Well, that didn't take long.

Gov. Nikki Haley was in office only one day before it began to look like the era of big government had returned to the Statehouse.

The Associated Press reported Thursday that Haley will pay her chief of staff $125,000. Her deputy chief of staff for communications -- one of those guys who deals with the media and lawmakers -- will make a whopping $122,775.

Hey, the governor only makes $106,000. Didn't know that? Well, here are some more fun facts about her chief of staff's salary. It is:

--$27,000 more than Gov. Mark Sanford paid his chief of staff.

--Three times the median household income in South Carolina.

--Four times the per capita income.

So much for belt-tightening, fiscal conservatism and being frugal with the taxpayers' money.

Looks like the Sanford era is truly over.

The real world

Haley's defense was laughable.

She said the overall expense of the governor's office is down, that she's not borrowing staff from other agencies to hide expenses. Well, good for her (and nice dig at the ol' mentor). That's what she is supposed to do.

But if she was really trying to save the taxpayers' money -- and didn't Haley make a big deal out of that during the campaign? -- maybe she should be just a little less generous with her recycled campaign staff.

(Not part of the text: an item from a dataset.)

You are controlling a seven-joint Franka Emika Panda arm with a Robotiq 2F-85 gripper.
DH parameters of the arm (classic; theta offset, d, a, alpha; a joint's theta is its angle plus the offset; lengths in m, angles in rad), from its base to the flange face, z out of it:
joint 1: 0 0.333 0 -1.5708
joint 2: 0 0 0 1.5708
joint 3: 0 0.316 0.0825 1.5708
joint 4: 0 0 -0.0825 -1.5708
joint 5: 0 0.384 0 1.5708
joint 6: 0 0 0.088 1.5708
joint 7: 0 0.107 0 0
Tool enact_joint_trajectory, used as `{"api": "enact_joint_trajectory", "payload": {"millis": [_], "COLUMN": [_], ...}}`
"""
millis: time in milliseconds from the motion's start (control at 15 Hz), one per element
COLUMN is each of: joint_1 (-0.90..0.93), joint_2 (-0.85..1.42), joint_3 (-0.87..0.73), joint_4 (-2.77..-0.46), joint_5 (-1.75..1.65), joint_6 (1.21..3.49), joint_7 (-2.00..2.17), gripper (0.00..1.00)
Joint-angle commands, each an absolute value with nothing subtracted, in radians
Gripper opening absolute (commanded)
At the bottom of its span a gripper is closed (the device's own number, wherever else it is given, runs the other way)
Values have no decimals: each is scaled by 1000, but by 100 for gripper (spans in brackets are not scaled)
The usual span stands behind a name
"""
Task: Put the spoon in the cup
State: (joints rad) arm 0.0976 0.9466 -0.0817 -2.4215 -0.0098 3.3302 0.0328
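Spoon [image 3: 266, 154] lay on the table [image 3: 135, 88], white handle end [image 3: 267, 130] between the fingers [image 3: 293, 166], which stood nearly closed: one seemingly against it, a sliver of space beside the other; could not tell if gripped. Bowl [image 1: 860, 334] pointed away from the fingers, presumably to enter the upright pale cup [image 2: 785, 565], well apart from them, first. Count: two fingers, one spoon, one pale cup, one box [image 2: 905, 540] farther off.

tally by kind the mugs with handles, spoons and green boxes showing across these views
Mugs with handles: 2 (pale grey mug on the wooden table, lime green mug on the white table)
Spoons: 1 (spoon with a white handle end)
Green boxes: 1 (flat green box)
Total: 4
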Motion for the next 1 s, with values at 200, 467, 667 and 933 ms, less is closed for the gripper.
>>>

She said, "The staff is not coming in Monday through Friday 9 to 5. We get the job done no matter what the hours."

Welcome to real life, governor.

Just about every worker in this state does the same thing, for far less money. And for the past three years, many have done it without raises.

And none of them is paid more than the boss.

Good ole boy?

When Sanford took office, it was a big story that he cut the pay for key staff positions. He paid his communications director, his chief of staff -- and everyone else -- far less than previous governors had.

He was tight, everyone knew it, and they laughed about it.

But he had the right idea. No one in state government should make more money than the governor, certainly not her underlings. Most of her staff's salaries are higher than what Sanford paid his staff.

"She needs to understand that perception is reality," state Rep. Harry Ott, the House Minority Leader, told the Associated Press. "And the perception of these $125,000 salaries is of the good ol' network she campaigned against."

Poor people are losing their health care, the state is borrowing money for unemployment benefits and there's talk of cutting the school year at a time when education is not exactly prospering here.

The state has a budget shortfall of $829 million and, to balance it, the General Assembly is probably going to lay off a lot of people. And Haley thinks it's OK to over-pay these guys.

This is exactly the kind of good ol' boy, back-scratching politics she campaigned against. Using her power to give extravagant salaries to her campaign workers is hypocritical.

The people who voted for her ought to be mad as hell.